More and more Consumers want certified organic foods because they know these foods are grown without genetically modified organisms (GMOs) and that they are grown and processed without the use of synthetic chemicals, fertilizers, antibiotics or hormones.
Organic food is highly regulated in Canada. Every farm, producer, processor and distributor is inspected at least once a year by the Canada Food Inspection Agency to ensure the food is truly organic.
Organic agriculture is based on a system of farming that maintains and replenishes soil fertility without the use of pesticides and chemical fertilizers.
* Soil is enriched with compost, green manure and organic amendments.
* Weeds, pests and disease are controlled through crop rotation and selective use of natural non-chemical pesticides.
* Livestock are provided quality living environments and are raised without hormones or antibiotics and are not fed animal by-products.
Natural and organic are not interchangeable terms. You may see “natural” and other terms as “all natural”, “free-range” or “hormone free” on food labels. These descriptions must be truthful, but don’t confuse them with the term ‘organic”.
Price comparisons are often made between organic and convention food items. Organic food is much more labour intensive because farmers do not rely on the same mechanical and chemical levels as conventional production. Organic certification and maintaing that status is expensive. Organic feed for animals can cost twice as much and of course there is no room for Government Subsidy as the organic farms tend to be smaller then convention farms and produce under the range for subsidy aid. But the Organic food industry is more efficient and direct with fewer steps in the supply chain from farm to table. When you buy organic food, your money goes to the actual growers of that food, and less to the shareholders and bankers behind the large grocery stores. This means you have a significant impact on farming families with your food dollars.
Did you know that conventional produce from the farm to your dinner table travels an average of 1,500 miles. This uses a lot of fossil fuel and emits carbon dioxide into the air. In addition produce must be picked while still unripe and then needs to be gassed to “ripen” after transport or the food is highly processed in factories using preservatives irradiation and other means to keep it stable for transport. Local food is the freshest food you can buy, fruits and vegetables are harvested when they are ripe and thus full of flavour.
Many factors influence the decision to choose organic foods:
* Pesticides – Conventional growers use synthetic pesticides to protect their crops. When farmers spray pesticides it can leave a residue on the produce. People buy organic to reduce their exposure to this residues.
* Food Additives – Organic regulations ban or severely restrict the use of food additives, processing aids and fortifying agents commonly used in non-organic foods, including preservatives, artificial sweeteners, colourings and flavourings and monosodium glutamate.
* Environment – Organic farming practices are designed to benefit the environment by reducing pollution and conserving water and soil quality.
Wether you go totally organic or opt to mix conventional and organic foods, be sure to keep these tips in mind:
Wash and scrub fresh fruits and vegetables thoroughly under running water to remove dirt, bacteria and chemical traces.

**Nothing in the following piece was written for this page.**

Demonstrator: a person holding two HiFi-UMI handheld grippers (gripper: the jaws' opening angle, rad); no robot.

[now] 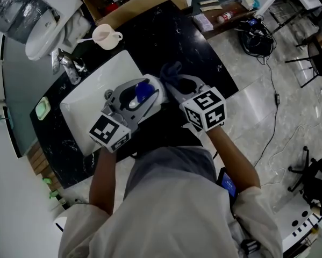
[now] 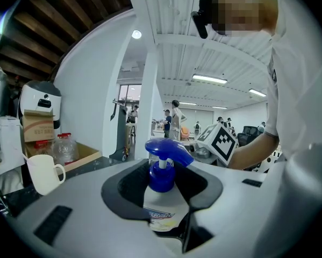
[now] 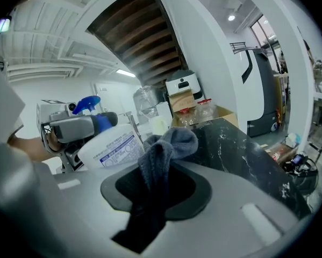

You should even wash items with inedible skins like melons, citrus fruits, because cutting the rinds with a knife brings contaminants to the inside.
Select a variety of food from a variety of sources to reduce your likelihood of exposure to a single pesticide.
Read food labels carefully, even if it says organic it can still be high in sugar, salt and fat ingredients, so opt for healthier alternatives.
Fruits and vegetables where organic labels matter the most because they have the highest pesticide levels when conventionally grown are:
Apples, Sweet Bell Peppers, Cucumbers, Potatoes, Grapes, Cherry Tomatoes, Kale, Summer Squash, Imported Nectarines, Peaches, Spinach, Strawberries and Hot Peppers.
In the Summer try growing your own produce in your garden, community plot, or windowsill container, you’ll know they don’t have pesticide residue and tending the garden is a healthy activity.
Through environmentally sound practices, organic producers and processors strive to sustain the health of the earth while providing food for those who inhabit it.